> _COLLECTED DATA_
=== Begin Enclosure ===

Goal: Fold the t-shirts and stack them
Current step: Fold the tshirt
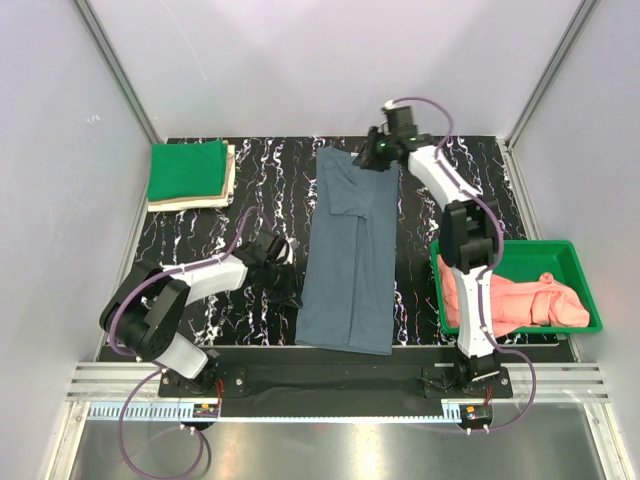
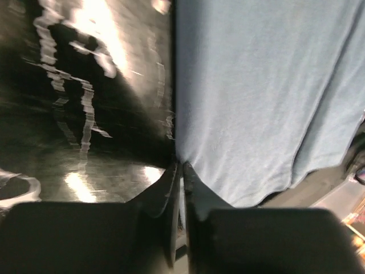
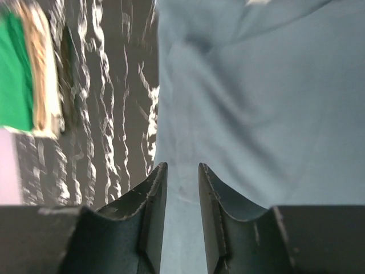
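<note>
A blue-grey t-shirt [image 1: 350,260] lies folded lengthwise in a long strip down the middle of the black marbled table [image 1: 265,190]. My left gripper [image 1: 292,292] is at the strip's left edge near its front end. In the left wrist view the left gripper [image 2: 181,165] is shut on the edge of the shirt [image 2: 256,85]. My right gripper [image 1: 373,155] is over the strip's far right corner. In the right wrist view the right gripper [image 3: 182,166] has its jaws slightly apart above smooth shirt cloth [image 3: 256,103].
A folded green shirt [image 1: 187,170] lies on a folded beige one [image 1: 228,180] at the back left; both show in the right wrist view [image 3: 14,74]. A green tray [image 1: 575,270] at the right holds a crumpled salmon shirt [image 1: 520,300].
</note>
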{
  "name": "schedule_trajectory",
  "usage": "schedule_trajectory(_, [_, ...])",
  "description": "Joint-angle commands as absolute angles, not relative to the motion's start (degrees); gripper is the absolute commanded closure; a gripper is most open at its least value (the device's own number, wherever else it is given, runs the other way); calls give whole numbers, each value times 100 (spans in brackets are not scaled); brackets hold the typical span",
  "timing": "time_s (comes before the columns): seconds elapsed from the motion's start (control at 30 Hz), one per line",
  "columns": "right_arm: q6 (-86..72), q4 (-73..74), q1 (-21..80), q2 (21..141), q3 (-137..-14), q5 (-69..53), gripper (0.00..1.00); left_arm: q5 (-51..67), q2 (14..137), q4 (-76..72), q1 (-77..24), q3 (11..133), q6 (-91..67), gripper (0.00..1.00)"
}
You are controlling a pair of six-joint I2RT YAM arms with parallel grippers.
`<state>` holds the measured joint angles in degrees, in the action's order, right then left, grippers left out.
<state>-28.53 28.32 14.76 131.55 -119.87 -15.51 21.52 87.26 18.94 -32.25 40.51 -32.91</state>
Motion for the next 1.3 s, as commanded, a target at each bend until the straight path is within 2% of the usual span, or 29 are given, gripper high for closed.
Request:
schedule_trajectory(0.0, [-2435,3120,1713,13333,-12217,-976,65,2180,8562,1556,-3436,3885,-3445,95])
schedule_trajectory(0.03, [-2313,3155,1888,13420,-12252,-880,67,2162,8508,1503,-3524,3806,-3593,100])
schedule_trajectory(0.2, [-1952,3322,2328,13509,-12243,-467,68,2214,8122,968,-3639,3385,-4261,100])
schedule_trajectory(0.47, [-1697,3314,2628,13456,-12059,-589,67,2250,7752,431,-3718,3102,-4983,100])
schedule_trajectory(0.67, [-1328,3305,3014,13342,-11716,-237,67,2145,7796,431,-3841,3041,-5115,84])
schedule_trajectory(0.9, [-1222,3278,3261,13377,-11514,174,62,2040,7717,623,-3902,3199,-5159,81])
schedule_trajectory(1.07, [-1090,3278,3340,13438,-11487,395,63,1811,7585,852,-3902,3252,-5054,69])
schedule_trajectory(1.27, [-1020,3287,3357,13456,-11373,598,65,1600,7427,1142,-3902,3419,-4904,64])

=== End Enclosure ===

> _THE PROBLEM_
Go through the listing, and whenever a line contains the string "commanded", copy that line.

> _YOUR RESPONSE_
  "description": "Joint-angle commands as absolute angles, not relative to the motion's start (degrees); gripper is the absolute commanded closure; a gripper is most open at its least value (the device's own number, wherever else it is given, runs the other way); calls give whole numbers, each value times 100 (spans in brackets are not scaled); brackets hold the typical span",
Motion for the next 1.3 s, as commanded, a target at each bend until the straight path is within 2% of the usual span, or 29 are given, gripper high for closed.

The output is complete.